Task details => Search the data below, and report every line in which "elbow" occurs.

*** Begin section ***

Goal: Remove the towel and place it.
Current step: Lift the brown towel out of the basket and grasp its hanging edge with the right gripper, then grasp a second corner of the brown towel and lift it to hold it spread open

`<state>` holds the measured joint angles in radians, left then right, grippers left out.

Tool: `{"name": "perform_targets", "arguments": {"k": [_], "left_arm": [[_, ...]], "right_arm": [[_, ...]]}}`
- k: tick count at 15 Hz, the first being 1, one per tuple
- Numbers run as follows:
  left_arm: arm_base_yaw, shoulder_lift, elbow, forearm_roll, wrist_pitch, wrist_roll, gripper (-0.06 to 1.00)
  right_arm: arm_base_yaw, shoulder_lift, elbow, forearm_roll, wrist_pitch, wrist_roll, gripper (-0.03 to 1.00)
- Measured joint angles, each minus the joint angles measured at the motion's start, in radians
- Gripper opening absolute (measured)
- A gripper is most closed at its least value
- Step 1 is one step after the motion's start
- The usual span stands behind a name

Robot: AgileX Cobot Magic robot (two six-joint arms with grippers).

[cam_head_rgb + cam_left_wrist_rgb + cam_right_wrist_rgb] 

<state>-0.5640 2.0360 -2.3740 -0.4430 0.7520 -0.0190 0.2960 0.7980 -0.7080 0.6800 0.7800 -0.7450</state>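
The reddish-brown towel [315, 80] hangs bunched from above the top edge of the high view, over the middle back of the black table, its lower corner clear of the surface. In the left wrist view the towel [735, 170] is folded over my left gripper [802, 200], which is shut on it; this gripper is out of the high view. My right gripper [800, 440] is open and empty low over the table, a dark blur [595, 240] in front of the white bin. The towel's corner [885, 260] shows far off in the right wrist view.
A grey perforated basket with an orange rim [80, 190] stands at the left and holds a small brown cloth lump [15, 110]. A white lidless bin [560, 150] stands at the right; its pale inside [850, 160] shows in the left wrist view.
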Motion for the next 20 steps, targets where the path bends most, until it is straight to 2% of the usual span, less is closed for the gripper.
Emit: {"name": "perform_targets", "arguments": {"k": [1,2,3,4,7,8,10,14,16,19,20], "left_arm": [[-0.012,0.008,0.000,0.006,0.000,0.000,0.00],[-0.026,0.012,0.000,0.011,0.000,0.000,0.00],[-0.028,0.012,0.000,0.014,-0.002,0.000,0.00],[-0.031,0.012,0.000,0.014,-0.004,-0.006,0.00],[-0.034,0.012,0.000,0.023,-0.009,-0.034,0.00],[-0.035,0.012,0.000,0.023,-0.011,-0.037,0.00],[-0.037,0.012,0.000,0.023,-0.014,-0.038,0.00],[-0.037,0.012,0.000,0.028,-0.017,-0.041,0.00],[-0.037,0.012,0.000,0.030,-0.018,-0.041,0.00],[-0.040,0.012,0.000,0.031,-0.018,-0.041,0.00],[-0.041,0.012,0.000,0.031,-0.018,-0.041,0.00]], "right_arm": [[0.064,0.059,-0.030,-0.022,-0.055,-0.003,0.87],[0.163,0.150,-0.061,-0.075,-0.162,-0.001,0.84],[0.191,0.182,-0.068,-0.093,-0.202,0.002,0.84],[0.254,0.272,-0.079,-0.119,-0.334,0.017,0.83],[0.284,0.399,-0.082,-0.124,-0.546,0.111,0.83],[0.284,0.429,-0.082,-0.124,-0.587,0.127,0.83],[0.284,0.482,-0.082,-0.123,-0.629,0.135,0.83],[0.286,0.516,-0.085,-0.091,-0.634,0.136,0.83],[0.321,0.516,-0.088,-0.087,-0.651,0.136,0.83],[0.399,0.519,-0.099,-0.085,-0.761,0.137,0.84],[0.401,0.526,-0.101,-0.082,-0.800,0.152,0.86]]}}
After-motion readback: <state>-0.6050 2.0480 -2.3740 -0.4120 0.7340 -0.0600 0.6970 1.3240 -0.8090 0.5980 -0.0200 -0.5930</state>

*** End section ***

Solution to this exercise =>
  left_arm: arm_base_yaw, shoulder_lift, elbow, forearm_roll, wrist_pitch, wrist_roll, gripper (-0.06 to 1.00)
  right_arm: arm_base_yaw, shoulder_lift, elbow, forearm_roll, wrist_pitch, wrist_roll, gripper (-0.03 to 1.00)

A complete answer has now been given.